BEGIN STORED DATA

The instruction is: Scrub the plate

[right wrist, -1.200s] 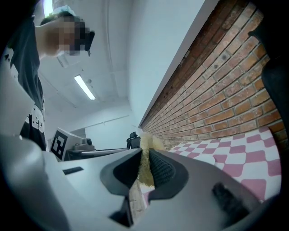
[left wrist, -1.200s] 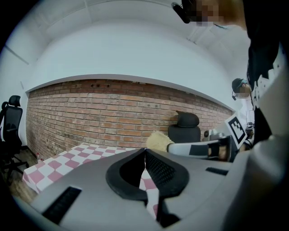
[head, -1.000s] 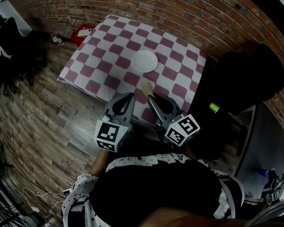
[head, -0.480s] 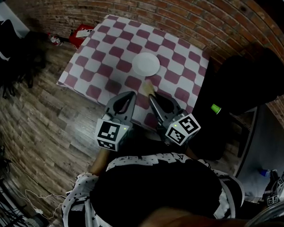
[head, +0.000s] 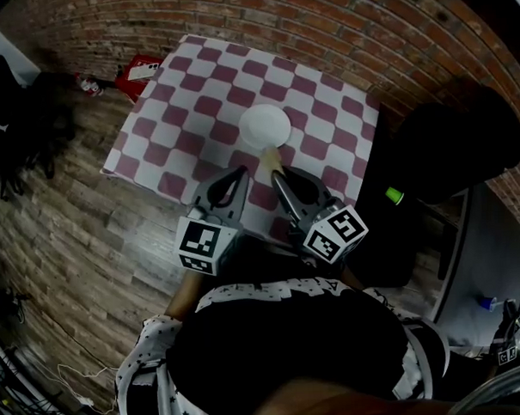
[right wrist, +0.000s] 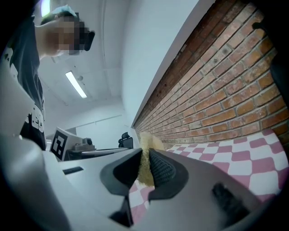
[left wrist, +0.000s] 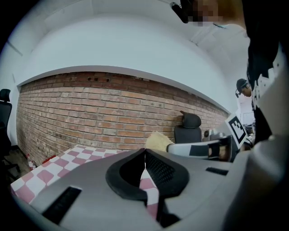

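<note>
White plate (head: 265, 126) on checked table (head: 186, 87) | right gripper (right wrist: 144, 159) clamps sponge (right wrist: 147, 140)

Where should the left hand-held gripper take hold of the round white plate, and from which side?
Grip the round white plate by its near left rim, coming low from the person's side. It lies flat on the pink-and-white checked tablecloth, so likely only the thin edge offers a grip. The left hand-held gripper, now shut, must open first.

One plate (head: 265, 125), one sponge (head: 272, 161), one checkered table (head: 194, 85), two tools (head: 239, 174) (head: 277, 176).
</note>
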Demonstrator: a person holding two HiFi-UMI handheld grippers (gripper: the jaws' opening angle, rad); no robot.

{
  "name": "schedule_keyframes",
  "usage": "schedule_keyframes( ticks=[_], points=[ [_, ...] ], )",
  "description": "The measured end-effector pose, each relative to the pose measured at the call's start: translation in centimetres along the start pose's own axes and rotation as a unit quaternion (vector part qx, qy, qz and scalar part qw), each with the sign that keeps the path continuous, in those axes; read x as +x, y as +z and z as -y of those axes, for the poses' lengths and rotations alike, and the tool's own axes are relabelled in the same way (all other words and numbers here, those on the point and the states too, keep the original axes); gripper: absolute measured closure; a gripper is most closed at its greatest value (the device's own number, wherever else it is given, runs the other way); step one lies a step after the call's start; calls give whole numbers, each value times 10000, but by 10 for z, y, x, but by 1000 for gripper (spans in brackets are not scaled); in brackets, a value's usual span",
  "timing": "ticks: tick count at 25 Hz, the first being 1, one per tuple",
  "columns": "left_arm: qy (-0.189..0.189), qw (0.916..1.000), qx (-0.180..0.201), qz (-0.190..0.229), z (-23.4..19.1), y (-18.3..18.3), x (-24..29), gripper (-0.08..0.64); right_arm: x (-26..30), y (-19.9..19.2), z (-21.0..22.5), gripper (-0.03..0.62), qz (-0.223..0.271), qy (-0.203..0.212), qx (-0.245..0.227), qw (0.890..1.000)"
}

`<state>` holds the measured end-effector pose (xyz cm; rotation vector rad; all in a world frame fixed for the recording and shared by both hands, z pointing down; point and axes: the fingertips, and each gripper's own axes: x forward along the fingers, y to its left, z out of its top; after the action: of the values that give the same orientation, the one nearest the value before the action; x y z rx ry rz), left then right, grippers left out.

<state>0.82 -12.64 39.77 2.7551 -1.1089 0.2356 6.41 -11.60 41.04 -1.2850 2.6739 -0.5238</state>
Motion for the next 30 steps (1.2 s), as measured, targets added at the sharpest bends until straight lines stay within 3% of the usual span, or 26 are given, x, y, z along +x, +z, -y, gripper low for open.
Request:
schedule_keyframes(
  ticks=[20, 30],
  points=[
    [-654, 9978, -63, 49, -66, 10, 31, 548, 62, 10, 17, 538, -57, -669, -137, 9976],
    [-1085, 9940, 102, -25, -87, 6, 42, 548, 81, 7, 24, 538, 89, -1103, -72, 9938]
  ],
)
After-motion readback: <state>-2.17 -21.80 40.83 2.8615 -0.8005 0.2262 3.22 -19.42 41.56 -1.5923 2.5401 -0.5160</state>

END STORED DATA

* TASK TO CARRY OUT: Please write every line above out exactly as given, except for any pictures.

* RESPONSE BOX:
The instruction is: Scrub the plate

[right wrist, -1.200s] 
[left wrist, -1.200s] 
[head, -1.000s] 
[head, -0.480s] 
[head, +0.000s] 
[right wrist, +0.000s] 
[left wrist, +0.000s] 

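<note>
White plate (head: 265, 126) on checked table (head: 186, 87) | right gripper (right wrist: 144, 159) clamps sponge (right wrist: 147, 140)

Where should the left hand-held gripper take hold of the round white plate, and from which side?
Grip the round white plate by its near left rim, coming low from the person's side. It lies flat on the pink-and-white checked tablecloth, so likely only the thin edge offers a grip. The left hand-held gripper, now shut, must open first.

One plate (head: 265, 125), one sponge (head: 272, 161), one checkered table (head: 194, 85), two tools (head: 239, 174) (head: 277, 176).
</note>
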Demonstrator: a person holding two HiFi-UMI handheld grippers (gripper: the jaws' opening angle, rad); no robot.

{
  "name": "schedule_keyframes",
  "usage": "schedule_keyframes( ticks=[_], points=[ [_, ...] ], )",
  "description": "The measured end-effector pose, each relative to the pose measured at the call's start: translation in centimetres along the start pose's own axes and rotation as a unit quaternion (vector part qx, qy, qz and scalar part qw), each with the sign that keeps the path continuous, in those axes; read x as +x, y as +z and z as -y of those axes, for the poses' lengths and rotations alike, and the tool's own axes are relabelled in the same way (all other words and numbers here, those on the point and the states too, keep the original axes); gripper: absolute measured closure; a gripper is most closed at its greatest value (the device's own number, wherever else it is given, runs the other way); step one lies a step after the call's start; calls give whole numbers, each value times 10000, but by 10 for z, y, x, but by 1000 for gripper (spans in brackets are not scaled); in brackets, a value's usual span",
  "timing": "ticks: tick count at 25 Hz, the first being 1, one per tuple",
  "columns": "left_arm: qy (-0.189..0.189), qw (0.916..1.000), qx (-0.180..0.201), qz (-0.190..0.229), z (-23.4..19.1), y (-18.3..18.3), x (-24..29), gripper (-0.08..0.64); right_arm: x (-26..30), y (-19.9..19.2), z (-21.0..22.5), gripper (-0.03..0.62), qz (-0.223..0.271), qy (-0.203..0.212), qx (-0.245..0.227), qw (0.890..1.000)"
}

`<state>` holds the measured end-effector pose (xyz cm; rotation vector rad; all in a world frame fixed for the recording and shared by both hands, z pointing down; point and axes: the fingertips, and each gripper's own axes: x forward along the fingers, y to its left, z out of its top; after the action: of the values that give the same orientation, the one nearest the value before the action; x y z rx ry rz), left then right, grippers left out.

<state>0.82 -12.64 39.77 2.7551 -1.1089 0.2356 6.41 -11.60 41.04 -1.2850 2.6739 -0.5238</state>
Motion for the next 30 steps (1.2 s), as measured, targets added at the sharpest bends until straight lines stay within 3% of the usual span, or 26 are given, x, y, z along +x, +z, -y, gripper low for open.
Request:
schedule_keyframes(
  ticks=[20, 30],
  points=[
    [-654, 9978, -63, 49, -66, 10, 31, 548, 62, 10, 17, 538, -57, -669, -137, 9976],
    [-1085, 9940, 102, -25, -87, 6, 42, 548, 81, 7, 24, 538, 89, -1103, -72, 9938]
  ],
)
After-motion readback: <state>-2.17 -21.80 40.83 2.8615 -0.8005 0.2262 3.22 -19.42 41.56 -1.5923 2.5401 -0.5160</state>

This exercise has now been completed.